Nothing seems to please a fly so much as to be taken for a currant;
and if it can be baked in a cake and palmed off on the unwary, it dies happy.
Today I will wrap up 45 years of uninterrupted training and doctoring. Most of that time, I have worried I’m like a fly hiding among the black currants hoping to eventually become part of the currant cake.
Maybe no one has noticed. These days we call it the “impostor” syndrome. Mark Twain knew all about currant cake and how easy it was for a fly to blend into its batter.
Even while bearing three children and going through a few surgeries myself, I’ve not been away from patients for more than twenty consecutive days at any one time. This is primarily out of my concern that, even after a few weeks, I would forget all that I’ve ever known. In fact, half of what I learned in medical school and residency over forty years ago has evolved, thanks to new discoveries and clarifying research. I worried if I were to actually to step away from doctoring for an extended time, then return to see patients again, I would be masquerading as a physician rather than be the real thing. A mere fly among the currants palmed off on the unwary.
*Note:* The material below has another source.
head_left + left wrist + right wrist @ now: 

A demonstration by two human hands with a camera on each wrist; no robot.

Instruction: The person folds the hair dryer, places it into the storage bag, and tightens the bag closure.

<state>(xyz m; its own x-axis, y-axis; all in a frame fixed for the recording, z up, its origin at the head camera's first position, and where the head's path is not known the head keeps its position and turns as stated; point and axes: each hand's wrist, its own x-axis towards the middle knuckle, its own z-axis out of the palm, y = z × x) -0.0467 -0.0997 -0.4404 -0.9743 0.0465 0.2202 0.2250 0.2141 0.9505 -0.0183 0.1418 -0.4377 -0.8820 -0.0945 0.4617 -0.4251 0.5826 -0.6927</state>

If being truly honest, those who spend their professional lives providing medical care to others always share this concern: if a patient only knew how much we don’t know and will never know, despite everything we DO know, there would really be no trust left for us at all.
Of course, some say, didn’t the COVID pandemic prove our ignorance? Physicians started at Ground Zero with a novel virus with unclear transmissibility and immense potential to wreak havoc on the human body … or cause no symptoms whatsoever. We had no collected data to base prevention or treatment decisions: would masks just protect others or would they only protect ourselves, or maybe they protect both? Could a common inexpensive anti-inflammatory/antimalarial drug be beneficial or would a parasitic wormer medication be somehow effective to fight the devastation of the virus?
Effective treatments are still being sought all these months later; others have been debated, studied and discarded as worthless.
Or would this pandemic finally resolve thanks to effective yet controversial public health mandates while rapidly distributing highly effective vaccines developed from many prior years of carefully performed research?
During the past 16 months, your next door neighbor, or the loudest tweet on Twitter proclaimed more expertise than the average medical professional and definitely had a stronger opinion. At least we doctors knew how much we didn’t know and how much was simply guess work based on experience, good intentions and hopeful prayer. Gradually, while lives were lost, including too many of our own, real data began to trickle in so decisions could be made with some evidence backing them. But even that data continues to evolve, day by day, as authentic medical evidence always does.
That doesn’t stop all the “quack” flies out there from climbing into the batter pretending to be currants. With so much rapidly changing medical information at everyone’s fingertips, who needs a trained physician when there are so many other resources – sketchy and opportunistic though they may be – for seeking health care advice?
Even so, I am convinced most patients really do care that doctors share the best information they have available at any point in time. None of us who are doctoring wants to be the “fly” in the batter of health care.
As I meet with my last patient today, I know over forty years of clinical experience has given me an eye and an ear for the subtle signs and symptoms that no googled website or internet doc-in-the-box can discern. The avoidance of eye contact, the tremble of the lip as they speak, the barely palpable rash, the hardly discernible extra heart sound, the fullness over an ovary, the slight squeak in a lung base. These are things I am privileged to see and hear and about which I make decisions together with my patients. What I’ve done over four decades has been no masquerade; out of my natural caution, I am not appearing to be someone I am not. This is what I was trained to do and have done for thousands of days and many more thousands of patients during my professional life, while passing a comprehensive certification examination every few years to prove my continued study and changing fund of knowledge.
The hidden fly in the currant bush of health care may be disguised enough that an unwary patient might gobble it down to their ultimate detriment. I know I’ve not been that doctor. I’ve been the real thing all these years for my patients, even if I’ve seemed a bit on the tart side at times, yet offering up just enough tang to be exactly what was needed in the moment and in the long term.
And someday, hopefully not too soon, I will die happy having done this with my life.